Johns Hopkins School of Nursing (J.J.S, E.V., M.T.N., M.A.S.), Baltimore, Maryland, USA; Department of Epidemiology, Johns Hopkins Bloomberg School of Public Health (J.J.S.), Baltimore, Maryland, USA; Department of Health, Behavior and Society, Johns Hopkins Bloomberg School of Public Health (C.A.C.), Baltimore, Maryland, USA; Department of Mental Health, Johns Hopkins Bloomberg School of Public Health (J.J.G.), Baltimore, Maryland, USA.
Johns Hopkins School of Nursing (J.J.S, E.V., M.T.N., M.A.S.), Baltimore, Maryland, USA; Department of Epidemiology, Johns Hopkins Bloomberg School of Public Health (J.J.S.), Baltimore, Maryland, USA; Department of Health, Behavior and Society, Johns Hopkins Bloomberg School of Public Health (C.A.C.), Baltimore, Maryland, USA; Department of Mental Health, Johns Hopkins Bloomberg School of Public Health (J.J.G.), Baltimore, Maryland, USA.
J Pain Symptom Manage. 2022 Apr;63(4):590-598. doi: 10.1016/j.jpainsymman.2021.11.007. Epub 2021 Nov 23.
Patients and family caregivers perceive burden in care at the end of life differently even when the patient is a physican.

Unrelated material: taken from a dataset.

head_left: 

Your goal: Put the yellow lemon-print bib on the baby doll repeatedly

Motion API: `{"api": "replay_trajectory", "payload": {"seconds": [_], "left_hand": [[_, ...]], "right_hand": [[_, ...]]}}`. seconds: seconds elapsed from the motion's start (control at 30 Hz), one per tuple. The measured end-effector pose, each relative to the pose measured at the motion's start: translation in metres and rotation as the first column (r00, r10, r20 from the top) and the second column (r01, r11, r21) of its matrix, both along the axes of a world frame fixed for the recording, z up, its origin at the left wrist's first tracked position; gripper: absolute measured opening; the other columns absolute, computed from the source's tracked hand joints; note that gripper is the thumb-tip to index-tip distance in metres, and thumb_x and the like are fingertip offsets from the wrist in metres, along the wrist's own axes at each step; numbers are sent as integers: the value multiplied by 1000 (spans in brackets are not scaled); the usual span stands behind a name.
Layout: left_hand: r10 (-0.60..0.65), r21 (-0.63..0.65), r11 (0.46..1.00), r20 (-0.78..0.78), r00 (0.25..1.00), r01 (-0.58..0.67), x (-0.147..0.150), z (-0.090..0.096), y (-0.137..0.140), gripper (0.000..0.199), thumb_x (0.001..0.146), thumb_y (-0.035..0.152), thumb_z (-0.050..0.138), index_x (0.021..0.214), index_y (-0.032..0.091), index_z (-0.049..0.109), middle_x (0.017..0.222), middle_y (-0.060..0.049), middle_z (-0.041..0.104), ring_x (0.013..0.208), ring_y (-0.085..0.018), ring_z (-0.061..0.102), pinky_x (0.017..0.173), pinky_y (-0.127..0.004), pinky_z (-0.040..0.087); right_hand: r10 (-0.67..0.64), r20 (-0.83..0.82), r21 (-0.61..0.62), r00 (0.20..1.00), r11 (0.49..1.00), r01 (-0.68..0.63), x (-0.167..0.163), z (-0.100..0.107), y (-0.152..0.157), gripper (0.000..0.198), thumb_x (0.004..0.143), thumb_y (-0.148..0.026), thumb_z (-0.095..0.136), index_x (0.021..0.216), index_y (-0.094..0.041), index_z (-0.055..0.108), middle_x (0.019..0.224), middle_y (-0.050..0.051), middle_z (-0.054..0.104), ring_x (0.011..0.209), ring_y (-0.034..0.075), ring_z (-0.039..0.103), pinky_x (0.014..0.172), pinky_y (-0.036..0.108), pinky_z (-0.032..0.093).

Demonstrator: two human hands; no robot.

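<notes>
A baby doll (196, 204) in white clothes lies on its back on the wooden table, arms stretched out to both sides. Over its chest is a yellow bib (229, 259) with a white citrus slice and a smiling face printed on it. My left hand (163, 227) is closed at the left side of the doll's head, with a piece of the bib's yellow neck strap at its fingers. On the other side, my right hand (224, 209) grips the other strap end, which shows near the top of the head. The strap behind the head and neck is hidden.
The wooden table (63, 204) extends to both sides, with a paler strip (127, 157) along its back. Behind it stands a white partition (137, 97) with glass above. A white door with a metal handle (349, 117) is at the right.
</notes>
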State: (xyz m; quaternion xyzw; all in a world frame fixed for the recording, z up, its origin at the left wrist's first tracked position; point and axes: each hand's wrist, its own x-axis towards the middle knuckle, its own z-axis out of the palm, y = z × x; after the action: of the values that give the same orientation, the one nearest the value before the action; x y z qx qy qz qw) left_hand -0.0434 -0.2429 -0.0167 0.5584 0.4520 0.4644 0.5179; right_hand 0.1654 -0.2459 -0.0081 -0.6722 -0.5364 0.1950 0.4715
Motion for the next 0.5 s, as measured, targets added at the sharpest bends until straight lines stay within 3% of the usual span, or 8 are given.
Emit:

We describe how older adult physicians as prospective patients (hereafter "physician-patients") and family caregivers of physician-patients view burden in care at the end of life.
Interviews with physician-patients (n = 28) and family caregivers (n = 26) of physician-patients who had died were conducted as part of a shared decision-making study. Both groups expressed concerns with burden at the end of life. We coded and analyzed descriptions of burden using inductive and deductive approaches to coding sub-themes as in qualitative description. We then created a conceptual model depicting the relationships among the concepts, returning to the interviews to verify respective contexts.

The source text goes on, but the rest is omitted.